Historic house museum professionals are seeking stronger, more accessible support systems for training, collaboration, and operational guidance. Key needs include improved soft skills training, expanded interpreter and docent training beyond content knowledge, and more diverse formats for professional development such as webinars, roundtables, case studies, and online, on demand modules. There is a desire for clearer best practice standards covering interpretation, environmental controls, accessibility, preservation, and mission development as well as practical tools like quick reference guides, evaluation resources, survey templates, and program planning aids. Professionals want increased collaboration across sites through buddy systems, regional partnerships, national level networks, and opportunities for informal connection and shared problem solving. Additional support is needed for challenges like managing legacy practices, engaging younger audiences, navigating competition, crafting safe spaces for difficult conversations, and training volunteers. Overall, the field needs a broader toolkit, better communication channels, and structured resources to help prioritize work, strengthen skills, and maintain consistent, mission-aligned implementation across diverse staffing and capacity levels.
4. Other information that would help AASLH serve you and your historic house museum?
AASLH can strengthen its support for historic house museums by expanding data access, enhancing professional development opportunities, and improving sector-wide collaboration. Sites need better benchmarking data (including staffing, utilities, preservation costs, and regional comparisons) to guide budgeting, advocacy, and grant writing. More sharable resources, case studies, and templates would help organizations communicate with Boards, audiences, and funders. Training support is also critical: customizable Zoom trainings, topical webinars, consultant-led sessions, and resources addressing accessibility, interpretation, difficult history, technology use, and docent recruitment are all desired. AASLH can further help by fostering experimentation through grants or safe-to-fail initiatives, helping sites build relationships with tourism partners and community organizations, and supporting next generation museum workers with resources and regional AASLH hubs.
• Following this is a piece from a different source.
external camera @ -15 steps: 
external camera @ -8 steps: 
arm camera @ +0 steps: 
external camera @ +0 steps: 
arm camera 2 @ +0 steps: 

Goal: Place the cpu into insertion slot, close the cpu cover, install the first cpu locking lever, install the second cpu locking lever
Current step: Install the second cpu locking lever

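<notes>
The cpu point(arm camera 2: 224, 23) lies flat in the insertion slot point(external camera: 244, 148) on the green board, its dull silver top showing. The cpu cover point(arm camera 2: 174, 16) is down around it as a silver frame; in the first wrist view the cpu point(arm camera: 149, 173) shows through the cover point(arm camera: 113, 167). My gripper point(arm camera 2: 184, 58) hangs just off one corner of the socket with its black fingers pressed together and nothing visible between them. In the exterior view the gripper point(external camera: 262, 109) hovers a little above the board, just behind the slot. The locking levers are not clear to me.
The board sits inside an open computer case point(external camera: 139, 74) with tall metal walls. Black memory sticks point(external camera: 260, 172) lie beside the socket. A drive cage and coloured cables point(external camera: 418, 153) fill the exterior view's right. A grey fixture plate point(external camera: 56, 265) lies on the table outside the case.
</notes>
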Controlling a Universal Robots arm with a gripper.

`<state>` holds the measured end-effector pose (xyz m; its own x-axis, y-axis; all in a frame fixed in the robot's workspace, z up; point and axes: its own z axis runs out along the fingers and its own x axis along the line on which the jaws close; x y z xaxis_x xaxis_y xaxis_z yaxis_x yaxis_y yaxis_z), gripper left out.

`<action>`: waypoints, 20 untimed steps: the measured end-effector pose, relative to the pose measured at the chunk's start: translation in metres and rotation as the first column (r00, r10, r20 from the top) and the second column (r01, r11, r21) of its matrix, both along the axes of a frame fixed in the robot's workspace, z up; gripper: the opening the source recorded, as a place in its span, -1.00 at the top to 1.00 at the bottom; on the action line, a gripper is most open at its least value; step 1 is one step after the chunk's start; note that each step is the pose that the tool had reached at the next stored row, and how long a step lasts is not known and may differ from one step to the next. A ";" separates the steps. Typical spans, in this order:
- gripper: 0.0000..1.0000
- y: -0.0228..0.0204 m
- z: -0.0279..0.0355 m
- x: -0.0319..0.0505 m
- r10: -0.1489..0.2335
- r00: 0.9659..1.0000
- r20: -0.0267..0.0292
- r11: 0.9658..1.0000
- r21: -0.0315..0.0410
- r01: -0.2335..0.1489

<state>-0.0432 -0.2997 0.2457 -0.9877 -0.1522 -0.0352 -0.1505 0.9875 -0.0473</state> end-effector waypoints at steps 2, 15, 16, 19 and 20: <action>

Finally, AASLH could act as a clearinghouse for high-quality data, examples, signage references, and best practices making it easier for sites to compare, learn, and collaborate across the field.

Using the information gathered from our historic house museum colleagues during these various conversations, AASLH and the Historic House Museum Committee will work to develop resources, including a Historic House Museum Pro Certificate program generously funded by the Jenrette Foundation, to meet the critical needs of the field.